Academics Fix Another Problem

, Malcolm A. Kline, Leave a comment

How many academics does it take to fix America’s criminal justice system? Twenty.

criminal justice

That’s how many participated in a National Research Council (NRC) study of U.S. prisons and their effect on inner cities. The study was conducted under the auspices of the National Academy of Sciences (NAS).

“After decades of stability, U.S. federal and state prison populations escalated steadily between 1973 and 2009, growing from about 200,000 people to 1.5 million,” they found. “The increase was driven by changes in policy that imprisoned people for a wider range of offenses and imposed longer sentences.”
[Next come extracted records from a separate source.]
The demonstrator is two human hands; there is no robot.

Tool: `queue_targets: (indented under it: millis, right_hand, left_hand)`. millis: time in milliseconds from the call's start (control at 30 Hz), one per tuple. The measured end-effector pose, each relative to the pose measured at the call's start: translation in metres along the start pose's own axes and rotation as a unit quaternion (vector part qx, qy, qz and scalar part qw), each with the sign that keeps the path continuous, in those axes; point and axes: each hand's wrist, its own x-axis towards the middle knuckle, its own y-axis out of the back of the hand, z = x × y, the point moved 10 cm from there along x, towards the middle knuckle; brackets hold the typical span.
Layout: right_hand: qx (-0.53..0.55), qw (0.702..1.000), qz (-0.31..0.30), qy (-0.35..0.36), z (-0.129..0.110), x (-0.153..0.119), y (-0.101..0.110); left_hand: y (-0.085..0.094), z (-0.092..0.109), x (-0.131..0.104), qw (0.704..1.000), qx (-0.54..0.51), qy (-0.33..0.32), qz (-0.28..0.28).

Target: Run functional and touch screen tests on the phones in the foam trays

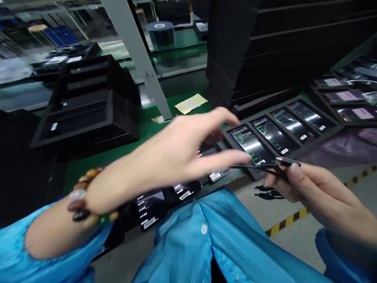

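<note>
My left hand (191, 147), slightly blurred, is over the workbench with thumb and fingers apart and nothing plainly held between them. Its fingertips are near the left end of a black tray (316, 144) where several smartphones (272, 135) lie screen up. At the tray's front corner, my right hand (318, 186) pinches a black cable plug (287, 161) with a metal tip. A thin black cable (259, 167) runs from there toward my left thumb. Below my left hand, more smartphones (150, 210) with lit text lie along the bench edge, partly hidden by my hand and arm.
Stacked black trays stand at the left (122, 118) and in a tall pile (229, 59) behind. A metal post (138, 55) rises beside a yellow paper (191, 103). Further phones lie in another tray (326, 112) at the right. Loose cable ends (266, 193) hang above the floor.
</note>
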Motion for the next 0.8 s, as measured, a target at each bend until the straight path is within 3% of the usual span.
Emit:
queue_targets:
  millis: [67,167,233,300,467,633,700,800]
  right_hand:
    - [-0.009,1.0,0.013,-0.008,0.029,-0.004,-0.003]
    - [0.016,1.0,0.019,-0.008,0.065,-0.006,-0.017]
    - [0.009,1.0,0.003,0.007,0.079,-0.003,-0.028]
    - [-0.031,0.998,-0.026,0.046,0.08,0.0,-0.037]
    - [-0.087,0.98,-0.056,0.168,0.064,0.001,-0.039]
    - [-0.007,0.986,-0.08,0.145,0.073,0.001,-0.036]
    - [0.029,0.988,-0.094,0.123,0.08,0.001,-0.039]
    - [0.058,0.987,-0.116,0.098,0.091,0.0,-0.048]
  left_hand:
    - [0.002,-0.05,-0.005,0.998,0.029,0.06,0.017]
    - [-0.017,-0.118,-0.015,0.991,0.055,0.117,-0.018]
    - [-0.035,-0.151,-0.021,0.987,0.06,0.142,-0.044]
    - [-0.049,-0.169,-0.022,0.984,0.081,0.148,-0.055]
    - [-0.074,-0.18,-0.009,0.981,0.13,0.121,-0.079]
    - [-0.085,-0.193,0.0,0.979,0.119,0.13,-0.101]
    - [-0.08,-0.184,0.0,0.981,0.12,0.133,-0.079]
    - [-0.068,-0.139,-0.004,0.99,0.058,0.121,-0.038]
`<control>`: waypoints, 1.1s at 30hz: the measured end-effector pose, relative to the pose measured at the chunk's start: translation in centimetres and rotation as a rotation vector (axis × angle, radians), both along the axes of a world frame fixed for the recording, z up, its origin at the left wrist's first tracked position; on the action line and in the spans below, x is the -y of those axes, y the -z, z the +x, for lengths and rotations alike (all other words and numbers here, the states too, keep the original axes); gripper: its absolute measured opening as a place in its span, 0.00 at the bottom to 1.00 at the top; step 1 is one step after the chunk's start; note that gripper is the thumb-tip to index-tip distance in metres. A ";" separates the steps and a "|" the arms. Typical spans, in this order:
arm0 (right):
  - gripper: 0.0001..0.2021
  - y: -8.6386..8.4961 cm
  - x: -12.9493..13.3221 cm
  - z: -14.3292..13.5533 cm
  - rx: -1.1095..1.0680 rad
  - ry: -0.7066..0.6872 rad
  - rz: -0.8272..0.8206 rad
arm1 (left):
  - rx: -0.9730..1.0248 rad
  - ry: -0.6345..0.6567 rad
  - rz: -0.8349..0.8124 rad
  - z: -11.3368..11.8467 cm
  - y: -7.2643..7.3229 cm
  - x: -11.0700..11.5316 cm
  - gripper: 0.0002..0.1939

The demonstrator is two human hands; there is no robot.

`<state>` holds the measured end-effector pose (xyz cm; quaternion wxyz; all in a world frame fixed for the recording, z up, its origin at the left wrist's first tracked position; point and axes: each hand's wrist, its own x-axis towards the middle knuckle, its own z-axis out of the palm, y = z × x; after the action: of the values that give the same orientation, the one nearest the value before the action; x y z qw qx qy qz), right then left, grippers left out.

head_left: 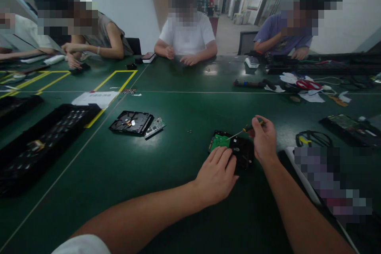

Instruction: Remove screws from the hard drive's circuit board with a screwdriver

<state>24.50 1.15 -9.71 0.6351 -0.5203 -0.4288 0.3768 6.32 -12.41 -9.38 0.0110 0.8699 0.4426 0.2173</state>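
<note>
A black hard drive [244, 152] with a green circuit board [219, 142] facing up lies on the table in front of me. My left hand [218, 170] rests over the drive's near edge and holds it, fingers together on top; its thumb side covers part of the drive. In my right hand [263, 137] is a screwdriver [244, 130] with a yellow and black handle. Its shaft slants down to the left, and the tip is at the edge of the green board. Whether it sits in a screw I cannot tell.
Left of the drive, tiny screws [189, 131] lie on the green table [166, 174]. Farther left are another hard drive [131, 122], a loose circuit board [155, 127] and a long black tray [44, 143]. A coiled black cable [314, 139] lies right. Several people sit opposite.
</note>
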 end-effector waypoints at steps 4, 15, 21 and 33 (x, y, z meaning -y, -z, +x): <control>0.23 -3.1 0.2 -0.5 0.206 -0.075 0.097 | -0.013 0.041 -0.022 -0.2 0.4 -0.3 0.32; 0.11 -14.5 1.3 -3.0 1.098 -0.493 0.277 | -0.053 0.094 0.046 -0.1 1.3 -0.5 0.26; 0.09 -17.2 2.8 -3.5 1.281 -0.538 0.305 | -0.054 0.160 0.010 -0.1 1.0 -0.1 0.29; 0.09 -15.7 2.2 -4.0 1.368 -0.549 0.286 | -0.021 0.148 -0.079 -0.4 0.3 -0.1 0.29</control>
<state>20.48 -1.02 6.02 0.1715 -0.4252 -0.8870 0.0549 5.87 -12.34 -9.70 0.0566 0.9013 0.3855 0.1894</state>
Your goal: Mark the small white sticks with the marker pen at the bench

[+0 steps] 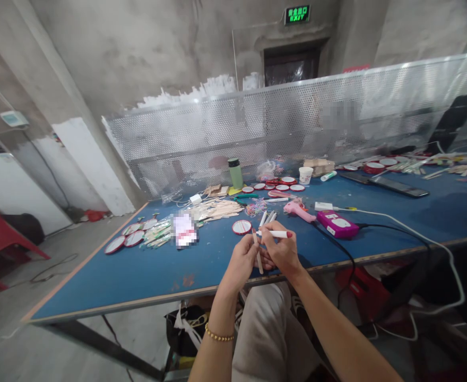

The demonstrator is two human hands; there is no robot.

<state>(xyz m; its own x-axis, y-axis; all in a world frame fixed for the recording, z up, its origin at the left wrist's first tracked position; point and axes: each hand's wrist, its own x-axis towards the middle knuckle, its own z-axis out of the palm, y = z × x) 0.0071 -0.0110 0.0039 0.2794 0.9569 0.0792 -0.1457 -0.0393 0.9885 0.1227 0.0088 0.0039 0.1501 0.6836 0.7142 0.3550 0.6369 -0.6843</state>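
Note:
My left hand point(244, 257) holds a thin wooden stick point(259, 257) upright near the table's front edge. Its top end looks reddish. In my right hand point(282, 251) is a white marker with a red end point(280, 234), its other end at the upper part of the stick. The fingers of both hands are close together around the stick. Just beyond them lie a round white disc with a red rim point(242, 227) and a few white markers point(268, 217).
On the blue table point(138, 284) are wooden sticks point(223, 209), a blurred card point(184, 231), red-rimmed discs point(115, 244), a pink glue gun point(299, 210), a purple box point(337, 224) with cables, a green bottle point(235, 174) and a paper cup point(305, 175). A perforated metal screen point(217, 132) stands behind.

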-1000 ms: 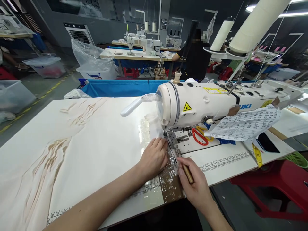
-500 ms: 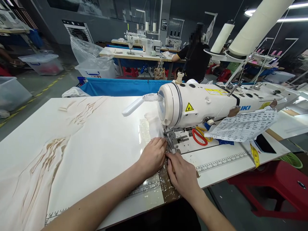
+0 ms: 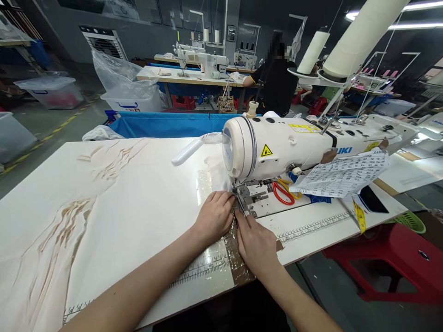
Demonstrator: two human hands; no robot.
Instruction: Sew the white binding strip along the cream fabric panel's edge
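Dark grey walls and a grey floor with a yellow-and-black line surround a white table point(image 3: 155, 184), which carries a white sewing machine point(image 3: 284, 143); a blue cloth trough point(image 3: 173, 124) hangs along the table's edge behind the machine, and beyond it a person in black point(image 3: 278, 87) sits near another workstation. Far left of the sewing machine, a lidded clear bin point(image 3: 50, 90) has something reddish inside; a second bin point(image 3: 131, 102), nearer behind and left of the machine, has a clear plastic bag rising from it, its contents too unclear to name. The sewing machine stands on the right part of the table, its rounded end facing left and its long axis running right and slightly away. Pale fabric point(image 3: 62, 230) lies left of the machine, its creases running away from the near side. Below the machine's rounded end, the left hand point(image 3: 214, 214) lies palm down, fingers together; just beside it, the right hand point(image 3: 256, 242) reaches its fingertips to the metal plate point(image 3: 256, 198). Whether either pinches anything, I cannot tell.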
“Has this greater reliance on incarceration yielded significant benefits for the nation, or is a change in course needed? A committee of the National Research Council examined the best available evidence and found no clear evidence that greater reliance on imprisonment achieved its intended goal of substantially reducing crime. Moreover, the rise in incarceration may have had a wide range of unwanted consequences for society, communities, families, and individuals. The committee’s report, The Growth of Incarceration in the United States: Exploring Causes and Consequences, urges policymakers to reduce the nation’s reliance on incarceration and seek crime-control strategies that are more effective, with fewer unwanted consequences.”

One of the score of scholars who contributed to the report, University of Michigan historian Heather Ann Thompson, outlined the group’s findings in an appearance at the Center for American Progress on May 28, 2015. Among the “crime-control strategies” they recommend: more housing.

Yet and still, the Congressional Budget Office (CBO) reported in 2009 that “The federal government commits substantial resources to support housing and mortgage markets through a combination of spending programs and tax expenditures (that is, subsidies conveyed through reductions in taxes). During the crisis of the past two years, the budgetary commitment expanded—to about $300 billion in fiscal year 2009—from the placement into conservatorship in September 2008 of the Federal National Mortgage Association (Fannie Mae) and the Federal Home Loan Mortgage Corporation (Freddie Mac) and the creation of new housing programs.”

It should be noted that at the time that the CBO delivered this report, it was effectively under control of the Democratic Party which dominated the Congress.